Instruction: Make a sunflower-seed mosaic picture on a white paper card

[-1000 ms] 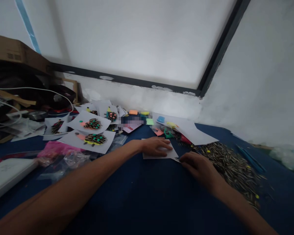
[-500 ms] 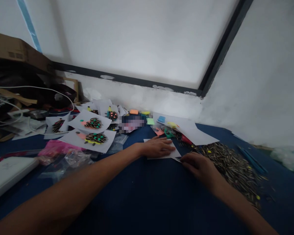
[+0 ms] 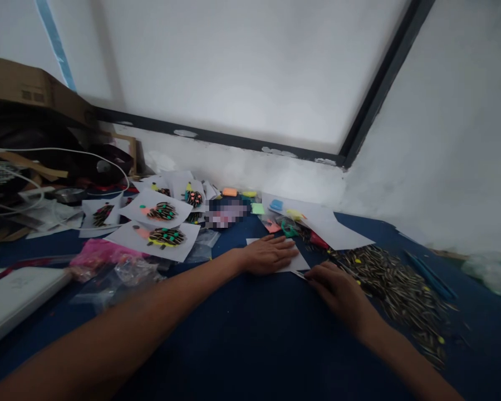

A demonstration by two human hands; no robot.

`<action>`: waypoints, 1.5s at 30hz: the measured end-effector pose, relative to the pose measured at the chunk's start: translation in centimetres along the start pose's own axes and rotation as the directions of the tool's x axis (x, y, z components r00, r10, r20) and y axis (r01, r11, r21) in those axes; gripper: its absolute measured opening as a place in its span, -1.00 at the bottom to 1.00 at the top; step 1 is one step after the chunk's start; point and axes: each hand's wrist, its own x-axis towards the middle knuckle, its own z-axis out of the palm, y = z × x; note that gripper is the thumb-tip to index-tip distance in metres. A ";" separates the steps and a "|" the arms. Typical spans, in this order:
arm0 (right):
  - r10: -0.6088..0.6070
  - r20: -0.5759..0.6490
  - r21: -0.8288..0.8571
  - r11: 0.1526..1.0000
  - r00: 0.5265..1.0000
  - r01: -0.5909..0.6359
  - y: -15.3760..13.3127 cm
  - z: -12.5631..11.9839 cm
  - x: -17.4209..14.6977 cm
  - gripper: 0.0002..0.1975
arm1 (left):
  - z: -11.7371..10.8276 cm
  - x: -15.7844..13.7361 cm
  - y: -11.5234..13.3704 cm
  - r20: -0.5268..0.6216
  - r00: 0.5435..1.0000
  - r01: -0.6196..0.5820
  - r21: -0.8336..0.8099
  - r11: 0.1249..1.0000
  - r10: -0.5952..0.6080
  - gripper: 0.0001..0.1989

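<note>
A small sheet of white paper (image 3: 301, 262) lies on the dark blue table surface. My left hand (image 3: 271, 254) rests flat on the paper, fingers stretched to the right and covering most of it. Just to the right, my right hand (image 3: 328, 278) is closed around a thin, pale, blade-like tool (image 3: 298, 273). The tool's tip meets the paper's lower right edge; its kind is too small and blurred to make out, and its other end is hidden in my fingers.
Striped sunflower seeds (image 3: 392, 284) are heaped on the right beside blue tweezers-like strips (image 3: 432, 273). Seed-covered hedgehog pictures (image 3: 165, 236) lie on the left, near plastic bags (image 3: 129, 273) and a white box (image 3: 20, 303). Coloured clay blocks (image 3: 258, 209) and a larger white sheet (image 3: 338, 228) lie behind.
My left hand has shifted slightly down over the paper. The right hand has moved a little left with the thin tool. The view has shifted slightly.
</note>
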 end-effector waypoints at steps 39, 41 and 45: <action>-0.026 0.062 0.015 1.000 0.998 0.025 -1.8 0.3 0.9 -0.84 | -0.4 0.1 0.0 0.028 0.999 0.047 -0.054 0.997 -0.045 -0.45; -0.011 0.058 -0.001 1.000 0.998 0.011 -1.5 0.1 0.8 -0.83 | -0.6 0.2 0.0 0.006 0.997 0.077 -0.096 0.992 -0.077 -0.48; 0.008 0.049 0.002 1.000 0.999 -0.008 -0.9 -0.3 0.6 -0.82 | -0.9 0.5 0.4 -0.006 0.992 0.124 -0.133 0.983 -0.126 -0.45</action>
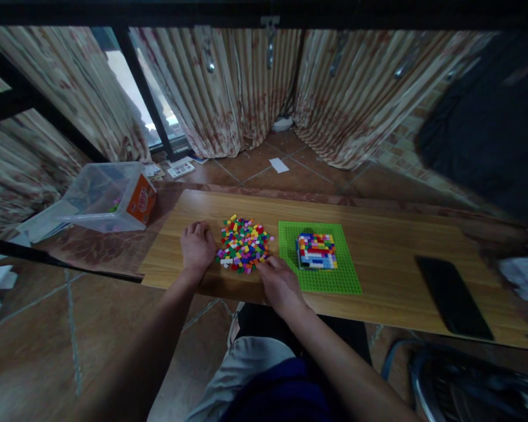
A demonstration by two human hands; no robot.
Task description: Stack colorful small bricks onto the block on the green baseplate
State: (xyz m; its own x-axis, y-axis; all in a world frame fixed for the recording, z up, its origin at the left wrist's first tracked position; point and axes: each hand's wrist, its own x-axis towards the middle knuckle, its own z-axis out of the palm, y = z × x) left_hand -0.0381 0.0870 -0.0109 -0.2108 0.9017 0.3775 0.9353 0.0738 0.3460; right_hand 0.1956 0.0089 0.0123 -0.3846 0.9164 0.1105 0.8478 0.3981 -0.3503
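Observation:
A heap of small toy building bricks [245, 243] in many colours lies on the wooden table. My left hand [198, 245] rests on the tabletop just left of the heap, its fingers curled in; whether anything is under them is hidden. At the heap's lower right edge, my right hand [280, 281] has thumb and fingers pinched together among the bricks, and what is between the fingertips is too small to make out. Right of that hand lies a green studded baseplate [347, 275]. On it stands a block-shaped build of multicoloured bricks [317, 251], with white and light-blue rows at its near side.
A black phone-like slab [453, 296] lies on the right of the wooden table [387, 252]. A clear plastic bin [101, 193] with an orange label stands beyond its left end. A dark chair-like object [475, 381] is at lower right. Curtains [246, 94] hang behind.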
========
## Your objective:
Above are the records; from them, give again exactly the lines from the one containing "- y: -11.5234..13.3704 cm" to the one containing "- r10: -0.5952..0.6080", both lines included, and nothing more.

## Task solution:
  - y: -11.5234..13.3704 cm
  - r20: -0.5268..0.6216
  - r00: 0.5435..1.0000
  - r01: -0.6196..0.5820
  - r21: -0.8336..0.8099
  - r11: 0.1249..1.0000
  - r10: -0.5952..0.6080

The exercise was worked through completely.